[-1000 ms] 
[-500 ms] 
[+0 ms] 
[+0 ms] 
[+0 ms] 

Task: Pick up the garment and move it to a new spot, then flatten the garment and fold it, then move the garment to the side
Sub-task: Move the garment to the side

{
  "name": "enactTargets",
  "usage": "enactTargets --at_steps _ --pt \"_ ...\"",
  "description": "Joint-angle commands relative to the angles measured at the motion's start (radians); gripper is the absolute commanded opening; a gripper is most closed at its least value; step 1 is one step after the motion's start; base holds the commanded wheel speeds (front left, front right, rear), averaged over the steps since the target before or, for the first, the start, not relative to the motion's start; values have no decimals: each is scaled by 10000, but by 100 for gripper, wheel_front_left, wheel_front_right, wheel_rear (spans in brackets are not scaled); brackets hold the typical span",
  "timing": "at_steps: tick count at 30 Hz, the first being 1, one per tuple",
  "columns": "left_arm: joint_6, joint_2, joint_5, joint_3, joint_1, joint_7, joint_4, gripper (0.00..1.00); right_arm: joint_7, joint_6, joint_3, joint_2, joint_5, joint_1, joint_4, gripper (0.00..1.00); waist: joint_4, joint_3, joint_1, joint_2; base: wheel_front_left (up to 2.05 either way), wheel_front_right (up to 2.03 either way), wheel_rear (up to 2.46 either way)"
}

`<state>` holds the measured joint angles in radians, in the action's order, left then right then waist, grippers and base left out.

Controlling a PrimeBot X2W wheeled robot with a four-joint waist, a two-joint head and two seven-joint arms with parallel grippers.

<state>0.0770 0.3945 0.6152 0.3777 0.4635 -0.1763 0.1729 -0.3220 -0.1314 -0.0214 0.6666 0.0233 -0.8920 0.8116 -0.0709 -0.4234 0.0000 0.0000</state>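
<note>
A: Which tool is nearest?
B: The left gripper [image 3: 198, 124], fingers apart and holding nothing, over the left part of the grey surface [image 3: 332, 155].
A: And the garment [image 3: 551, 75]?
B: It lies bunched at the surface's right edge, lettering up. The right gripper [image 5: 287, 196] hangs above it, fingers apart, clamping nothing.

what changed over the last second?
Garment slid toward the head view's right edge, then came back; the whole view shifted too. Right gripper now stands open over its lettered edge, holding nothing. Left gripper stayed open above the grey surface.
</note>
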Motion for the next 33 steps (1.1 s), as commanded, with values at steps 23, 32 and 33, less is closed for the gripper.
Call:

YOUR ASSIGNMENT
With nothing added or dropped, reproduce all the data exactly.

FINAL ANSWER
[-1000 ms] 
[-500 ms] 
[+0 ms] 
[+0 ms] 
[+0 ms] 

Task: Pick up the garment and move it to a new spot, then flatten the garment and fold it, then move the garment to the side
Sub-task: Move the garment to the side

{
  "name": "enactTargets",
  "usage": "enactTargets --at_steps _ --pt \"_ ...\"",
  "description": "Joint-angle commands relative to the angles measured at the motion's start (radians); gripper is the absolute commanded opening; a gripper is most closed at its least value; step 1 is one step after the motion's start; base holds the commanded wheel speeds (front left, front right, rear), averaged over the steps since the target before or, for the first, the start, not relative to the motion's start; values have no decimals: each is scaled by 10000, but by 100 for gripper, wheel_front_left, wheel_front_right, wheel_rear (spans in brackets are not scaled); brackets hold the typical span",
  "timing": "at_steps: tick count at 30 Hz, the first being 1, one per tuple",
  "columns": "left_arm: joint_6, joint_2, joint_5, joint_3, joint_1, joint_7, joint_4, gripper (0.00..1.00); right_arm: joint_7, joint_6, joint_3, joint_2, joint_5, joint_1, joint_4, gripper (0.00..1.00); waist: joint_4, joint_3, joint_1, joint_2; base: wheel_front_left (up to 2.05 either way), wheel_front_right (up to 2.03 either way), wheel_rear (up to 2.46 either way)"
}

`<state>` holds the measured joint angles in radians, in the action's order, left then right then waist, grippers and base left out.

Controlling a PrimeBot X2W wheeled robot with a four-joint waist, a two-joint head and two seven-joint arms with parallel grippers.

<state>0.0770 0.3945 0.6152 0.3777 0.4635 -0.1763 0.1729 -0.3220 -0.1314 -0.0214 0.6666 0.0233 -0.8920 0.8116 -0.0709 -0.4234 0.0000 0.0000</state>
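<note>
A: Which tool is nearest?
B: The left gripper [image 3: 198, 124], fingers apart and holding nothing, over the left part of the grey surface [image 3: 332, 155].
A: And the garment [image 3: 551, 75]?
B: It lies bunched at the surface's right edge, lettering up. The right gripper [image 5: 287, 196] hangs above it, fingers apart, clamping nothing.

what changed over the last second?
Garment slid toward the head view's right edge, then came back; the whole view shifted too. Right gripper now stands open over its lettered edge, holding nothing. Left gripper stayed open above the grey surface.
</note>
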Motion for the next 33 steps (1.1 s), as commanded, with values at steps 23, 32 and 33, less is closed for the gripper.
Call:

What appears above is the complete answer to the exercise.